Harry Powell and Raffael Strassnig demonstrate how to model unobserved customer preferences over businesses by thinking about transactional data as a bipartite graph and then computing a new similarity metric—the expected degrees of separation (EDS)—to characterize the full graph.
EDS is hard to compute on large dataset because of the large number of possible paths between nodes. Harry and Raffael explore different strategies to evaluate EDS in a distributed way in Scala and Spark and propose an estimation approach that is consistent, unbiased, and scalable. They then present results for businesses in Bristol, UK, compare the properties of EDS with familiar graph-based metrics such as PageRank and shortest path, and discuss applications of the technology to other use cases. Harry and Raffael conclude by sharing a simple recommender.

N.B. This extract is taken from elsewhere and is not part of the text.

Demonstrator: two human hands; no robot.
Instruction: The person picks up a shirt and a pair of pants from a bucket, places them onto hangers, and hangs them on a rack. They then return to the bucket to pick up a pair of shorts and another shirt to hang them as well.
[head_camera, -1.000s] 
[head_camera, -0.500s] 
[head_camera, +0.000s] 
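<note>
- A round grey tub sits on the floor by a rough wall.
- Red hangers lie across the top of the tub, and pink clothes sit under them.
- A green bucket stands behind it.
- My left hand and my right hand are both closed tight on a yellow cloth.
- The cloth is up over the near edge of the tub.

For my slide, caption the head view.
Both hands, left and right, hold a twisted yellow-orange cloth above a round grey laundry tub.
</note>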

Harry Powell is director and head of advanced data analytics at Barclays.
Raffael Strassnig is vice president and data scientist at Barclays, where he pushes the boundaries of predictive systems. Previously, Raffael worked on problems in dynamic advertising at Amazon and real-time analytics at Microsoft. In his free time, he enjoys solving maths riddles, programming in Scala, and cooking. He studied software engineering at the University of Technology in Graz, mathematics at the University of Vienna, and computational intelligence at the University of Technology in Vienna.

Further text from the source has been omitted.